▶ _WHAT TO DO_
Leaving out the pictures, retype exactly the lines from the one holding "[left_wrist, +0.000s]" through the end of the material.

─── MATERIAL PROVIDED

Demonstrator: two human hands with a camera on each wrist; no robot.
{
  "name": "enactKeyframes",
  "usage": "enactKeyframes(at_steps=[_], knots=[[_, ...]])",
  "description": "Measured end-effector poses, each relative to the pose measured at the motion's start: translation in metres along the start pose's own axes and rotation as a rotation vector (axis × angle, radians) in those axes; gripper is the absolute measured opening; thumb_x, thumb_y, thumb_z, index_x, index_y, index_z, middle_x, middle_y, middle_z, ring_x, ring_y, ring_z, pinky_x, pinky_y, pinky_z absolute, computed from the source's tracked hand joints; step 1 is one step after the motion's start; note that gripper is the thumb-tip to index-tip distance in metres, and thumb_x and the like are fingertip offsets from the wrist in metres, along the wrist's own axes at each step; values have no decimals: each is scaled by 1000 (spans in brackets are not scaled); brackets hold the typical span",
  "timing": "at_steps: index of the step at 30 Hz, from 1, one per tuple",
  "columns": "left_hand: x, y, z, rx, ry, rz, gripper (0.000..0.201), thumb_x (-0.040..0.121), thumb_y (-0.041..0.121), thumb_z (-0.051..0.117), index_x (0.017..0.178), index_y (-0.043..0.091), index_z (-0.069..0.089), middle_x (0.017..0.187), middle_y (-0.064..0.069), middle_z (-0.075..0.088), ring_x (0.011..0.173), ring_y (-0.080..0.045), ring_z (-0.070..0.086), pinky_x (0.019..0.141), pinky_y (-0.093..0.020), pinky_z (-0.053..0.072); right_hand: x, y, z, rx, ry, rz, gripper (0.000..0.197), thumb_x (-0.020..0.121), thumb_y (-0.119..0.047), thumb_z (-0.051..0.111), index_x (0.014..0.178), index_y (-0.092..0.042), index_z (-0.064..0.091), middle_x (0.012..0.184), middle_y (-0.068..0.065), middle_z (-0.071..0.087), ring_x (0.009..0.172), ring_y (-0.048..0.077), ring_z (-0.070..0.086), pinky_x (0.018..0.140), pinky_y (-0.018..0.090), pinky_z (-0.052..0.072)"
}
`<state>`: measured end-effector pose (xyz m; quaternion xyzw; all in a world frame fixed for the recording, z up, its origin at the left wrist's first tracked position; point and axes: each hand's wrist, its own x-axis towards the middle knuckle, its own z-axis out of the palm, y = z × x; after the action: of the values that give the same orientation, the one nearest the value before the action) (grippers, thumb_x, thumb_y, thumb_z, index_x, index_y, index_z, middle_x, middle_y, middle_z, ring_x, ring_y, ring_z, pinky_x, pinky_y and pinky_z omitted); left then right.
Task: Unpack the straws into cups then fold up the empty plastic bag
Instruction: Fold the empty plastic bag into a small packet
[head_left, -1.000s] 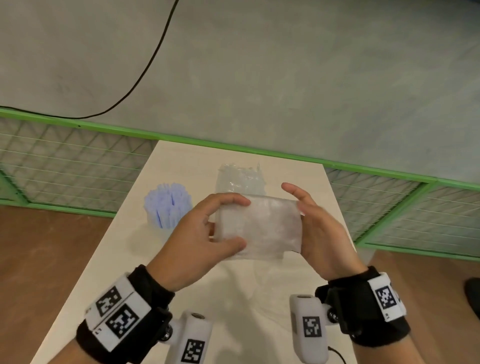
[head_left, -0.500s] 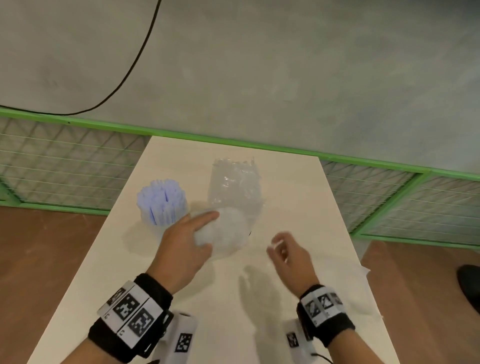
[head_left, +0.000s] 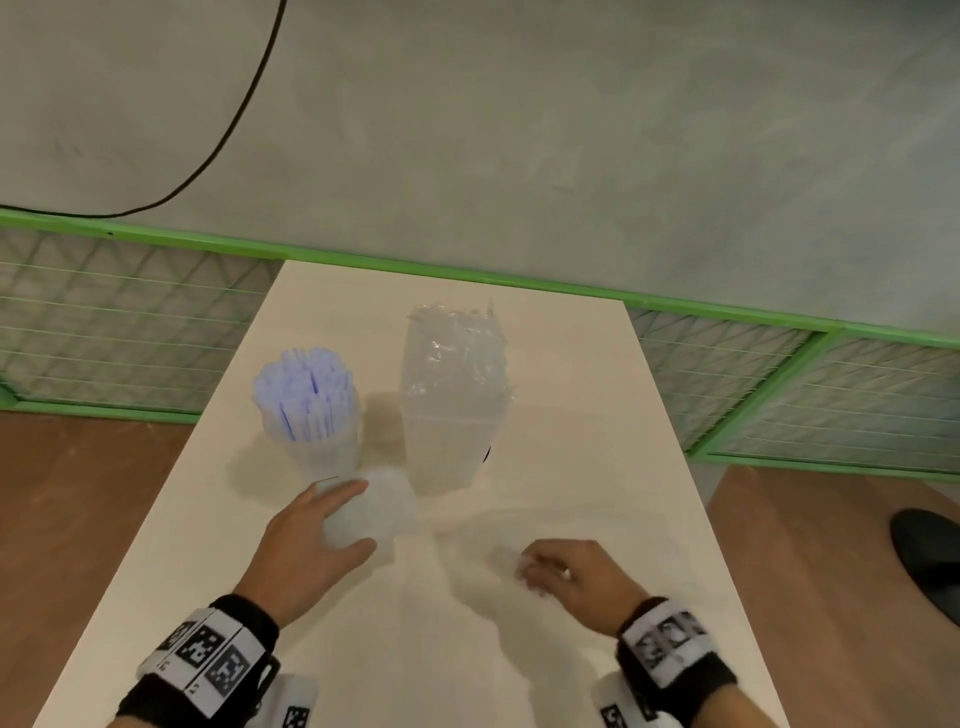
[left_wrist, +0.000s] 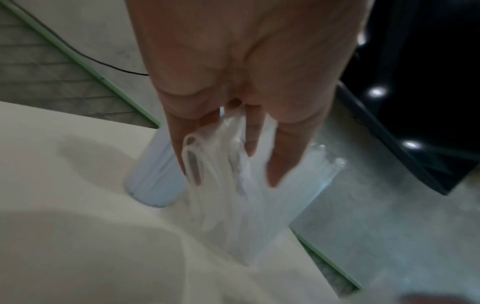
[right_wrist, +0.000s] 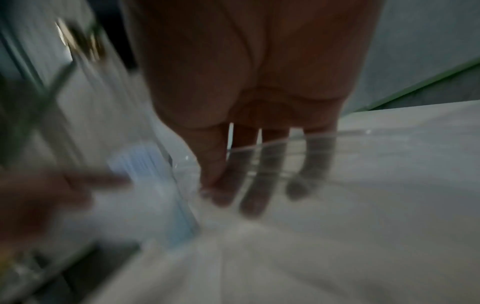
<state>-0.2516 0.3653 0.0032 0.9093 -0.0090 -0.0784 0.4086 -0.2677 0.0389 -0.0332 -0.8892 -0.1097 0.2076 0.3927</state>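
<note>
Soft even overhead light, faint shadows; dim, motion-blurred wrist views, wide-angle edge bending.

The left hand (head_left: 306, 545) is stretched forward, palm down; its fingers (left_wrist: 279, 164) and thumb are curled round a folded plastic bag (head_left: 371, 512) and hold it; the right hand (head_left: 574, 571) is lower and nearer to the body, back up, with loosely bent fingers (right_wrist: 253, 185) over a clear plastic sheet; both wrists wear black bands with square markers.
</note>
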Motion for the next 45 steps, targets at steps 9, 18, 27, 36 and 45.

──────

▶ _EXERCISE ANSWER_
[left_wrist, +0.000s] 
[right_wrist, +0.000s] 
<state>-0.2516 0.3653 0.0032 0.9093 -0.0090 -0.0784 0.4086 -0.2677 0.0389 -0.0332 -0.8892 -0.1097 0.2076 0.3927</state>
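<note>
Soft even overhead light, faint shadows; dim, motion-blurred wrist views, wide-angle edge bending.

The left hand (head_left: 306, 545) is stretched forward, palm down; its fingers (left_wrist: 279, 164) and thumb are curled round a folded plastic bag (head_left: 371, 512) and hold it; the right hand (head_left: 574, 571) is lower and nearer to the body, back up, with loosely bent fingers (right_wrist: 253, 185) over a clear plastic sheet; both wrists wear black bands with square markers.
</note>
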Motion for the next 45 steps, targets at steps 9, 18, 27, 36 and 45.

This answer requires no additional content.